NOW, THEREFORE, in consideration of the agreements hereinafter set forth, and for other good and valuable consideration, the receipt and adequacy of which are hereby acknowledged, the parties hereto agree as follows:
PART 1
DEFINITIONS
SUBPART 1.1 Certain Definitions. Unless otherwise defined herein or the context otherwise requires, the following terms used in this Amendment, including its preamble and recitals, have the following meanings:
“Amendment Effective Date” is defined in Subpart 3.1.
SUBPART 1.2 Other Definitions. Unless otherwise defined herein or the context otherwise requires, terms used in this Amendment, including its preamble and recitals, have the meanings provided in the Existing Bridge Loan Agreement.
PART 2
AMENDMENTS TO EXISTING BRIDGE LOAN AGREEMENT
Effective on (and subject to the occurrence of) the Amendment Effective Date, the Existing Bridge Loan Agreement is hereby amended in accordance with this Part 2.

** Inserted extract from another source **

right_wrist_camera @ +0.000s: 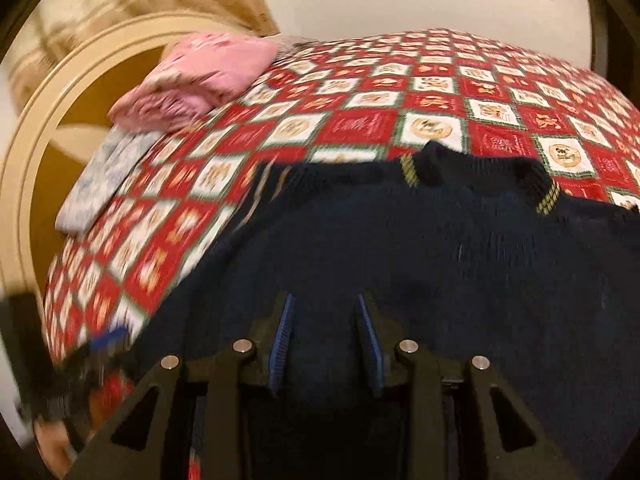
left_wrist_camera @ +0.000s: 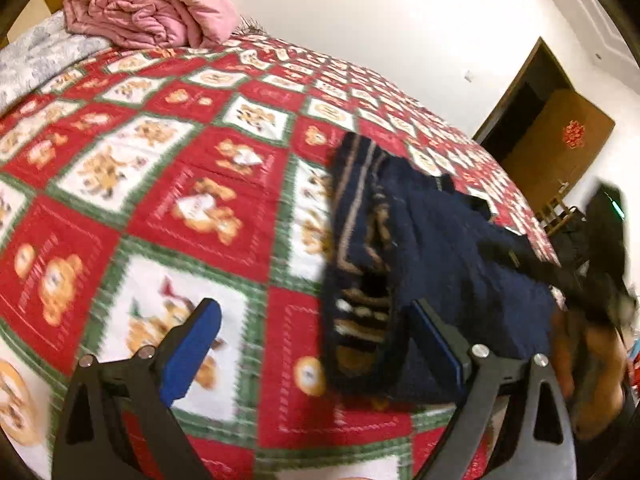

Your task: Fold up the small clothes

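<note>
A dark navy knitted sweater (right_wrist_camera: 400, 248) lies flat on the bed, its collar (right_wrist_camera: 480, 172) with yellow-striped trim on the far side. In the left wrist view the sweater (left_wrist_camera: 460, 272) shows a striped, patterned sleeve (left_wrist_camera: 360, 280) folded along its left edge. My left gripper (left_wrist_camera: 314, 304) is wide open; its right finger (left_wrist_camera: 436, 340) rests over the sweater, and its left finger is over the bedcover. My right gripper (right_wrist_camera: 324, 298) hovers over the sweater's middle with its jaws partly apart and nothing visibly pinched. The views are blurred.
The red, white and green bear-patterned bedcover (left_wrist_camera: 160, 160) fills the bed. A folded pink quilt (left_wrist_camera: 152, 8) and a grey floral blanket (left_wrist_camera: 36, 60) lie at the head end by a cream headboard (right_wrist_camera: 40, 140). A brown door (left_wrist_camera: 560, 140) stands beyond the bed.
</note>
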The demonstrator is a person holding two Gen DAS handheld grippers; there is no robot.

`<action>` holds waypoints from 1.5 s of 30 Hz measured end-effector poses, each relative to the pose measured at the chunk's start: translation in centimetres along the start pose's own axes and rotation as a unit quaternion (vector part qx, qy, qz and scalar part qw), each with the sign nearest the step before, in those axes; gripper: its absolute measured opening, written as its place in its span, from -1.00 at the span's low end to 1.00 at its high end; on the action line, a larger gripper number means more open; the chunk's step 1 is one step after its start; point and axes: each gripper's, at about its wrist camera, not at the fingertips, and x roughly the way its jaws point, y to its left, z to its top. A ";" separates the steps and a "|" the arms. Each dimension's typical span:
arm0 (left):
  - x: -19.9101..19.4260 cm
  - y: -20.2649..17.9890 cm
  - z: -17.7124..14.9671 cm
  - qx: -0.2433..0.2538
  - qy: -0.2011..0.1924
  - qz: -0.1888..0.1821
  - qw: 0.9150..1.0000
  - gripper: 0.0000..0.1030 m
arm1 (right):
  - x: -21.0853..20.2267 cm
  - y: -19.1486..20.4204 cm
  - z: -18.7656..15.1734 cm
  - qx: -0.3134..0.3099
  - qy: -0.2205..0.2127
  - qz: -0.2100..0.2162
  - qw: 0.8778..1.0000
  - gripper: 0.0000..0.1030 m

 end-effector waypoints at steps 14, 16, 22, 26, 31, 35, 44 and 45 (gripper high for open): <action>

SUBPART 2.1. The following definition is added to Section 1.01 of the Existing Bridge Loan Agreement in appropriate alphabetical order:
“Second Amendment Effective Date” means November 6, 2006.
SUBPART 2.2. The first sentence contained in Section 7.02 of the Existing Bridge Loan Agreement is hereby deleted in its entirety and replaced with the following:
The provisions of the following Sections of the Revolving Credit Agreement as in effect on the Second Amendment Effective Date are incorporated herein by reference in their entirety with the same effect as if set forth in full herein (with the defined terms used therein, including defined terms used in other defined terms, having the meanings assigned to them in the Revolving Credit Agreement except as expressly set forth below):
PART 3
CONDITIONS TO EFFECTIVENESS
SUBPART 3.1 Amendment Effective Date. This Amendment shall become effective as of the date hereof (the “Amendment Effective Date”) when all of the conditions set forth in this Part 3 shall have been satisfied, and thereafter this Amendment shall be known, and may be referred to, as the “Amendment”.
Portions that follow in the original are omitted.